Requirement ▸
Across the entries that follow, tally every line holding the word "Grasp" and reply with the count alone.

Records for this exercise ▸
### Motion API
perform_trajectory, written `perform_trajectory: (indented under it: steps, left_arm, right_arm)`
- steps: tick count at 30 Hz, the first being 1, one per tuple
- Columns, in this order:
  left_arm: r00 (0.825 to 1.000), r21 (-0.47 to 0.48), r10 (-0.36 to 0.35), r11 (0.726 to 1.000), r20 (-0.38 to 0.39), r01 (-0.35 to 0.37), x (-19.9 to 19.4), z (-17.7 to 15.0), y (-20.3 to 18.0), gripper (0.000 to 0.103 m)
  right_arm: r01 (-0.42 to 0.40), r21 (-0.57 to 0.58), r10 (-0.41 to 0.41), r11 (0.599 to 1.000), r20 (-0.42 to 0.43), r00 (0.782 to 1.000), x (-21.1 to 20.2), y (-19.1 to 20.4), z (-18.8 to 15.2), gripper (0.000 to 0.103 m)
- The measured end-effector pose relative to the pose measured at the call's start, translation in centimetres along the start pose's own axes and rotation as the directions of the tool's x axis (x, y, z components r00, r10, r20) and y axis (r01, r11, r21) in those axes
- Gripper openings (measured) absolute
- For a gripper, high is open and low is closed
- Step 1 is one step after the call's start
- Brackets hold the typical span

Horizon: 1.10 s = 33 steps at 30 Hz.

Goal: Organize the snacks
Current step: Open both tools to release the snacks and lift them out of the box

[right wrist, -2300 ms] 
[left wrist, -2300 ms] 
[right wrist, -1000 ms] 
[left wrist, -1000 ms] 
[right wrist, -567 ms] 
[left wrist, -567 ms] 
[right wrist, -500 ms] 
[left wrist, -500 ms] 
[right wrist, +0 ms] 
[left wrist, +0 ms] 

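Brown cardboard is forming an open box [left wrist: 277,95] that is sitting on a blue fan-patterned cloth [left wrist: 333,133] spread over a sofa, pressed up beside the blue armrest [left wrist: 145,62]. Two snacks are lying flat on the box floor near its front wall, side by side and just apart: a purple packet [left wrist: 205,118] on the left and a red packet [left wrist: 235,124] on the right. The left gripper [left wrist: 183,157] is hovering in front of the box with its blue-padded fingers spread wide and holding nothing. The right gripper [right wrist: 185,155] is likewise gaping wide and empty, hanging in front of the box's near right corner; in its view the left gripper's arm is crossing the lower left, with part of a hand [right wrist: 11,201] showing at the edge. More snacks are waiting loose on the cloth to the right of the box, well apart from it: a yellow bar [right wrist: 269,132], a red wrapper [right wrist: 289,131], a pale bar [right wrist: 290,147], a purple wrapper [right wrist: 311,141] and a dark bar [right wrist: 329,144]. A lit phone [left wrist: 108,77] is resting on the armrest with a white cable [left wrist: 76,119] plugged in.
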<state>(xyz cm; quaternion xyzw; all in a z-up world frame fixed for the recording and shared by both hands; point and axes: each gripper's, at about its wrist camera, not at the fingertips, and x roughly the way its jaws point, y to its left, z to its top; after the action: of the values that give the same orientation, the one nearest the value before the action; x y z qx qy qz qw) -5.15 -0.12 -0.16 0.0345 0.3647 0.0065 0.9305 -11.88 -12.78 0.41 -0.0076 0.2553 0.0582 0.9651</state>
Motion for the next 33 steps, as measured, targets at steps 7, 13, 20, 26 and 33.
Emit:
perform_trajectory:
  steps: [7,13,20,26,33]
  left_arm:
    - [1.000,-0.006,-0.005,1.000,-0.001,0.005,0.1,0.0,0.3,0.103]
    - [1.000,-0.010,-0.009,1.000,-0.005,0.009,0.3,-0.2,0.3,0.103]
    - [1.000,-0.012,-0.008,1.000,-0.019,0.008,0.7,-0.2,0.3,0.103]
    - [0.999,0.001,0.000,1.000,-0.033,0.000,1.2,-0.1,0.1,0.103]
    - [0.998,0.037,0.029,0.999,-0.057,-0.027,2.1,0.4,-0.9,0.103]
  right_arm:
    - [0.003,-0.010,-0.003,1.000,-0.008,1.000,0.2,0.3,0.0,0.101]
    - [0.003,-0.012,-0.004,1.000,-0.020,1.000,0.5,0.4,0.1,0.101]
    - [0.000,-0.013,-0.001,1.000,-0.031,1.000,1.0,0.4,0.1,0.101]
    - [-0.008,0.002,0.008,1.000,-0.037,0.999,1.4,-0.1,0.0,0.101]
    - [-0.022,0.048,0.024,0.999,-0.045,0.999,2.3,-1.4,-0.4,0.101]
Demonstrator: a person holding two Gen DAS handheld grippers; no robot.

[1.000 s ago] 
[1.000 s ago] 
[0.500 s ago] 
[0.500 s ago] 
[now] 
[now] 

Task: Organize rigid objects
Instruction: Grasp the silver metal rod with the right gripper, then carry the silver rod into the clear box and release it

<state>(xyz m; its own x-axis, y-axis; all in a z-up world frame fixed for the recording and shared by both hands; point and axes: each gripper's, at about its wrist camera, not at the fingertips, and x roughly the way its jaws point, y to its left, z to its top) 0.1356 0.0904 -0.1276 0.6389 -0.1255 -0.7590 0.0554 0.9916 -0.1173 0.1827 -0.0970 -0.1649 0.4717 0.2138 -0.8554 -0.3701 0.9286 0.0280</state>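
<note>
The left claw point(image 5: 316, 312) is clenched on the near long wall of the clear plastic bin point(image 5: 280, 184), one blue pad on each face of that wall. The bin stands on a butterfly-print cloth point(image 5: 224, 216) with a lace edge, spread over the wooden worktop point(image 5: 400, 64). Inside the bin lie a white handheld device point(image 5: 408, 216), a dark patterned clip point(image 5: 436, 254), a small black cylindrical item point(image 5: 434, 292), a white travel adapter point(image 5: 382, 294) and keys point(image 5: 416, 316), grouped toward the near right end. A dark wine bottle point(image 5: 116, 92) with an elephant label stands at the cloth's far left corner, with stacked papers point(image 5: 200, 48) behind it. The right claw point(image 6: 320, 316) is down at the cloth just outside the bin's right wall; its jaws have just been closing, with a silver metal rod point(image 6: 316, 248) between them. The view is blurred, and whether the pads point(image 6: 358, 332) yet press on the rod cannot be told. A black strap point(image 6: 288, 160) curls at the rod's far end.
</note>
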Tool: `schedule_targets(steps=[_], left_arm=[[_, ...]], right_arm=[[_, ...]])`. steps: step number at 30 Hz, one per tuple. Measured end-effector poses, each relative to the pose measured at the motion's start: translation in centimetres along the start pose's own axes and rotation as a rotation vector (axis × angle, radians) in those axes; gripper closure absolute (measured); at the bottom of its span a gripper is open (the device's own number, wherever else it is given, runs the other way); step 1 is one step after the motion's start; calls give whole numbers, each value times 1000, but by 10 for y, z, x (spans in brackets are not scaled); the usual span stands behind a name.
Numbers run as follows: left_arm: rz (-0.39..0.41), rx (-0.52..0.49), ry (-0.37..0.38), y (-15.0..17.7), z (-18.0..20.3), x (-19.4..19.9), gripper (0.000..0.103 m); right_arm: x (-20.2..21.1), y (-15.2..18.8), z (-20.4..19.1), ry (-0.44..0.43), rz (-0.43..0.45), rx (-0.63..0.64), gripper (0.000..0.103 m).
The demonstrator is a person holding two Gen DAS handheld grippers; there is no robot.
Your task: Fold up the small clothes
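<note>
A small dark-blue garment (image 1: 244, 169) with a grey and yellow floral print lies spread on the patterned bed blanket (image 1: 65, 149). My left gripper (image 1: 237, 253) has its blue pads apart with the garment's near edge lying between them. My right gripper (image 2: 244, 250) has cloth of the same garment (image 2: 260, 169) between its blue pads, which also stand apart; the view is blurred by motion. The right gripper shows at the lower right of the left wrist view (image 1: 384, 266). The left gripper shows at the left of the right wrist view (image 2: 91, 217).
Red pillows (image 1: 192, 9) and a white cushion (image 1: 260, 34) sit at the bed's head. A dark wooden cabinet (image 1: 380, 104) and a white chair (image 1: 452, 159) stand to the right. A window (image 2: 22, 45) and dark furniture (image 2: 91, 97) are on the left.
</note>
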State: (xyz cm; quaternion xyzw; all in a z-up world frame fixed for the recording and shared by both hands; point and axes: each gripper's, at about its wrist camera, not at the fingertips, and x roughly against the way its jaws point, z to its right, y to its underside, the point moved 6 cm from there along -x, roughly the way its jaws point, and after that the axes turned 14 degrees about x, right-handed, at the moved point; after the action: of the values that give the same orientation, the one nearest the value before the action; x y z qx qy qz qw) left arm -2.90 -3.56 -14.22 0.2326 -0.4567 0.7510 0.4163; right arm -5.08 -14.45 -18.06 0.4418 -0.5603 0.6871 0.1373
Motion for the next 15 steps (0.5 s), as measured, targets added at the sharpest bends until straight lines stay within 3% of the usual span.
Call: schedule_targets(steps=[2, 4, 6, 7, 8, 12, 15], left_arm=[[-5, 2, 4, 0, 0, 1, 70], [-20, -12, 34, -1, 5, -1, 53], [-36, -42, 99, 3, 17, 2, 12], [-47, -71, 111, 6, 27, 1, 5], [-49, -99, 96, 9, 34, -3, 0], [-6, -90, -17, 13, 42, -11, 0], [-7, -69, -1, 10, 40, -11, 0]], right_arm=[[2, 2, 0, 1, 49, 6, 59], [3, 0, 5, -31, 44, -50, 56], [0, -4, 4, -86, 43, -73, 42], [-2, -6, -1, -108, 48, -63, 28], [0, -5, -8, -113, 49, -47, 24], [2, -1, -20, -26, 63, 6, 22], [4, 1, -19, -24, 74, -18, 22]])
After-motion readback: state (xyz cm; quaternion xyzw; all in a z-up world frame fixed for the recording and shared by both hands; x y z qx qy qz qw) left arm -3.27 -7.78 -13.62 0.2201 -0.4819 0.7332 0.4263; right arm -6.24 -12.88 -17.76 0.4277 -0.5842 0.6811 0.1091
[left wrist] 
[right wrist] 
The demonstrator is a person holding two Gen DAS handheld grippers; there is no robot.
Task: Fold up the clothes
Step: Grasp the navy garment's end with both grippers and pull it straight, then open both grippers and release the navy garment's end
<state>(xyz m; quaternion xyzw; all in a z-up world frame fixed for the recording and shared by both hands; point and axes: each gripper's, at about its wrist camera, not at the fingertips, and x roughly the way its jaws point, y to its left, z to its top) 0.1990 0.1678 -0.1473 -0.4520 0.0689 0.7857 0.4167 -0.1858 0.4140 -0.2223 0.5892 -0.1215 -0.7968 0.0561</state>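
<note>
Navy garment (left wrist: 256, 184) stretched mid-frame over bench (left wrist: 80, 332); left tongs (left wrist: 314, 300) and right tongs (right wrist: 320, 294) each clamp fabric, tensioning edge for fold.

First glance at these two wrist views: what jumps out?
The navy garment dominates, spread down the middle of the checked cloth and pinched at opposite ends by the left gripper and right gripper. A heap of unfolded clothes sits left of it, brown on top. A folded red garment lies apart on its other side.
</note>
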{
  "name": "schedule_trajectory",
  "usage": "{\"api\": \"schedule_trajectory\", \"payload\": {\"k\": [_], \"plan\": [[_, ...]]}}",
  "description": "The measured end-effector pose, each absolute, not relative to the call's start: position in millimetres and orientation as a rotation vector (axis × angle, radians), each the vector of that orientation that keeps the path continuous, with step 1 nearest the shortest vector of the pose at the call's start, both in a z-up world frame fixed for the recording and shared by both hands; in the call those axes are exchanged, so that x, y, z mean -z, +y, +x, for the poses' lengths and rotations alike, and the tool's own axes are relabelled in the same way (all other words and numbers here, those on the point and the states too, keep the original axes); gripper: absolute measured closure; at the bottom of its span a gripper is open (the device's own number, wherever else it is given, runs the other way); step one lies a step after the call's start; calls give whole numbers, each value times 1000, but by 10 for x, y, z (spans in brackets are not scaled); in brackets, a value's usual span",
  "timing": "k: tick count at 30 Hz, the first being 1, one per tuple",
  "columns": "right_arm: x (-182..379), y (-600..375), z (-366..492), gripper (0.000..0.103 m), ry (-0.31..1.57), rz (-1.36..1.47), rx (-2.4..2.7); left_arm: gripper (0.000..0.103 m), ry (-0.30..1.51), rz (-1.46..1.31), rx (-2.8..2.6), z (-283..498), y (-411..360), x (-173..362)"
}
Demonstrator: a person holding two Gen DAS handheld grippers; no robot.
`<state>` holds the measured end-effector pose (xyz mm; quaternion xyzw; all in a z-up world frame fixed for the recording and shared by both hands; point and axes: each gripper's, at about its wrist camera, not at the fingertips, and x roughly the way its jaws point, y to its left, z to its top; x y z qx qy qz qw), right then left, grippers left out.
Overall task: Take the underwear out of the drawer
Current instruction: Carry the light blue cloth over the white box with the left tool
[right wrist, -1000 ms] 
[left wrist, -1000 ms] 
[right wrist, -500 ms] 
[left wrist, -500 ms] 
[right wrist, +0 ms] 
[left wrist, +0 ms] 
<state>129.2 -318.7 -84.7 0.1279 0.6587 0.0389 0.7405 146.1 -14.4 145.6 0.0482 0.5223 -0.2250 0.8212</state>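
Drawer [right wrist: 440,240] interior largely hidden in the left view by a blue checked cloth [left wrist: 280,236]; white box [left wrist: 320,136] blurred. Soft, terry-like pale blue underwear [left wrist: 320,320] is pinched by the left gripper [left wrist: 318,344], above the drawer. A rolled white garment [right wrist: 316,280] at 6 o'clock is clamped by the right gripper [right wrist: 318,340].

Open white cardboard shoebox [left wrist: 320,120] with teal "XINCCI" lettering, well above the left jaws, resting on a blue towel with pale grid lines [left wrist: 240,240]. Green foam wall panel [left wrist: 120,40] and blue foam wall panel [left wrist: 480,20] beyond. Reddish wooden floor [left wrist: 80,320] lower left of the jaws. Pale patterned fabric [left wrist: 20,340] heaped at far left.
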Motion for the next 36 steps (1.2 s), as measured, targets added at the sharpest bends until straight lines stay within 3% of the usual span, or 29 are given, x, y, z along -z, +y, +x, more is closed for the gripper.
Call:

Solution to the problem ▸
2